§ Problem details: From the entries below, transcribe exactly the lines between the line holding "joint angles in" and the line holding "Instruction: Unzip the", inclusive; skip all other lines.

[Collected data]
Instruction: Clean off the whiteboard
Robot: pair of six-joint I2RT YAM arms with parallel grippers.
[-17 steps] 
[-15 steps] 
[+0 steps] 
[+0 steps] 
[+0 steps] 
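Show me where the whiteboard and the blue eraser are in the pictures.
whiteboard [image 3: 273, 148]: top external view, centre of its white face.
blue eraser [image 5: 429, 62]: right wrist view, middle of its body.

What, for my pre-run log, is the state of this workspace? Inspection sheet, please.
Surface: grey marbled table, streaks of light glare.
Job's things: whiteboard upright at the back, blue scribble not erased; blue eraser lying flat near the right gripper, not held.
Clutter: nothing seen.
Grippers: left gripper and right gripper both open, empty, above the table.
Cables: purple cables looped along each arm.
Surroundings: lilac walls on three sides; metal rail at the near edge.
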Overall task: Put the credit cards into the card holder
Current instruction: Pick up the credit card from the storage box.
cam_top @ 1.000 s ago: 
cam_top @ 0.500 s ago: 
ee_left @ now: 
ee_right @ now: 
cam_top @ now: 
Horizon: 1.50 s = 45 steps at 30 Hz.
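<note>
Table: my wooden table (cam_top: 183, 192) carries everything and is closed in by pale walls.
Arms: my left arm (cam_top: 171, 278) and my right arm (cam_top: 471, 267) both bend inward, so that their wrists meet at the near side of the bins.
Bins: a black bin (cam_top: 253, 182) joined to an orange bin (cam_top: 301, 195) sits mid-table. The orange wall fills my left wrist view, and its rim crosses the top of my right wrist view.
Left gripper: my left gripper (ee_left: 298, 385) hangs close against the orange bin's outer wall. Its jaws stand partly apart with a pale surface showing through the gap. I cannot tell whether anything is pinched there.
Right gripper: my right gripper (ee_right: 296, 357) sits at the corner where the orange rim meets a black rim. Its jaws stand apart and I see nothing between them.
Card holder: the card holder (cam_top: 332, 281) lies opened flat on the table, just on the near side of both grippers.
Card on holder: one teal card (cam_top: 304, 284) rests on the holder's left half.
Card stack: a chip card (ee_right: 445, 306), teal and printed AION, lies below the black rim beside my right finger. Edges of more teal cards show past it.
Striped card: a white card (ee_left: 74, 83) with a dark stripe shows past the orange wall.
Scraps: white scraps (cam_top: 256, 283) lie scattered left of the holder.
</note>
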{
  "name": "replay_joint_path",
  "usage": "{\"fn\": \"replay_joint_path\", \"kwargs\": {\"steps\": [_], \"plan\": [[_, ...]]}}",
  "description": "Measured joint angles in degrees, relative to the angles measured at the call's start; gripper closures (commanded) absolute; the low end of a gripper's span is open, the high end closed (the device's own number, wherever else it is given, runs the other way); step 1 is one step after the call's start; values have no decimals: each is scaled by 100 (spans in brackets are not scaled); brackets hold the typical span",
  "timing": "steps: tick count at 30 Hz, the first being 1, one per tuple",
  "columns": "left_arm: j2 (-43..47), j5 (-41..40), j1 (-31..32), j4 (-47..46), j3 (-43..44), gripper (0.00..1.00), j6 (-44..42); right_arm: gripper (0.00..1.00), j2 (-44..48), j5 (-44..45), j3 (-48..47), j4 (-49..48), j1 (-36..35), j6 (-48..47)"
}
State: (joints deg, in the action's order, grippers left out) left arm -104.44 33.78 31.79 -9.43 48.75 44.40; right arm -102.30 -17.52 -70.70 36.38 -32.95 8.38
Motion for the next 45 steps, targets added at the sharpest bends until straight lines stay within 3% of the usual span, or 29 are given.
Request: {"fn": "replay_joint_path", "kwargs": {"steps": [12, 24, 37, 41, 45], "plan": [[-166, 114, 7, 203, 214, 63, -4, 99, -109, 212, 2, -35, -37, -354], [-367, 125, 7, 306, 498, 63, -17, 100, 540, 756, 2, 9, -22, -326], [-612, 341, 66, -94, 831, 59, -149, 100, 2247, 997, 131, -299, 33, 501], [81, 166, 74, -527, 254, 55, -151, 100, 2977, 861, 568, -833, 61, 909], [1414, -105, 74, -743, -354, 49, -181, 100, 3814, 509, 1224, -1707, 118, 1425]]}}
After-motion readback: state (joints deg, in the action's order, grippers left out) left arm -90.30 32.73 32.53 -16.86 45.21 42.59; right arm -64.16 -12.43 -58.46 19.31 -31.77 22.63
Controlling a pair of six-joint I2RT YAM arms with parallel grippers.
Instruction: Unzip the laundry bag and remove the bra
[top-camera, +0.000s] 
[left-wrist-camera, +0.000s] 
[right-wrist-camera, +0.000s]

§ Expected answer:
  "description": "Measured joint angles in degrees, relative to the angles measured at the call's start; gripper closures (commanded) absolute; the low end of a gripper's span is open, the high end closed (the device's own number, wherever else it is given, runs the other way); step 1 is one step after the call's start; values have no decimals: each is scaled by 100 (spans in brackets are not scaled); brackets hold the typical span",
  "timing": "steps: tick count at 30 Hz, the first being 1, one per tuple",
  "columns": "left_arm: j2 (-43..47), j5 (-41..40), j1 (-31..32), j4 (-47..46), j3 (-43..44), gripper (0.00..1.00), j6 (-44..42); right_arm: gripper (0.00..1.00), j2 (-44..48), j5 (-44..45), j3 (-48..47), j4 (-49..48), j1 (-36..35), j6 (-48..47)"
}
State: (joints deg, in the action's order, grippers left out) left arm -104.44 33.78 31.79 -9.43 48.75 44.40; right arm -102.30 -17.52 -70.70 36.38 -32.95 8.38
Motion for the next 45 steps, targets added at the sharpest bends until straight lines stay within 3% of the usual span, or 29 are given.
Request: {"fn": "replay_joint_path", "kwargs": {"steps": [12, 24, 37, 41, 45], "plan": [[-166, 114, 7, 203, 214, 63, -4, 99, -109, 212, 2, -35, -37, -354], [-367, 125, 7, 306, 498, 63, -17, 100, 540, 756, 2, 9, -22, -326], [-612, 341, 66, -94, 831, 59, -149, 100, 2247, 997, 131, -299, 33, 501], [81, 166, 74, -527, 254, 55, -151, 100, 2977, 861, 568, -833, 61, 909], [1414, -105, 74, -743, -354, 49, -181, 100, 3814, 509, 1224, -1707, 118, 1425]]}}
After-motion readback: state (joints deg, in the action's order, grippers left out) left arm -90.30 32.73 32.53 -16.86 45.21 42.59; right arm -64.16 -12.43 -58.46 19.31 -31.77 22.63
Controlling a pair of six-joint I2RT YAM arms with parallel grippers.
Instruction: Unzip the laundry bag and remove the bra

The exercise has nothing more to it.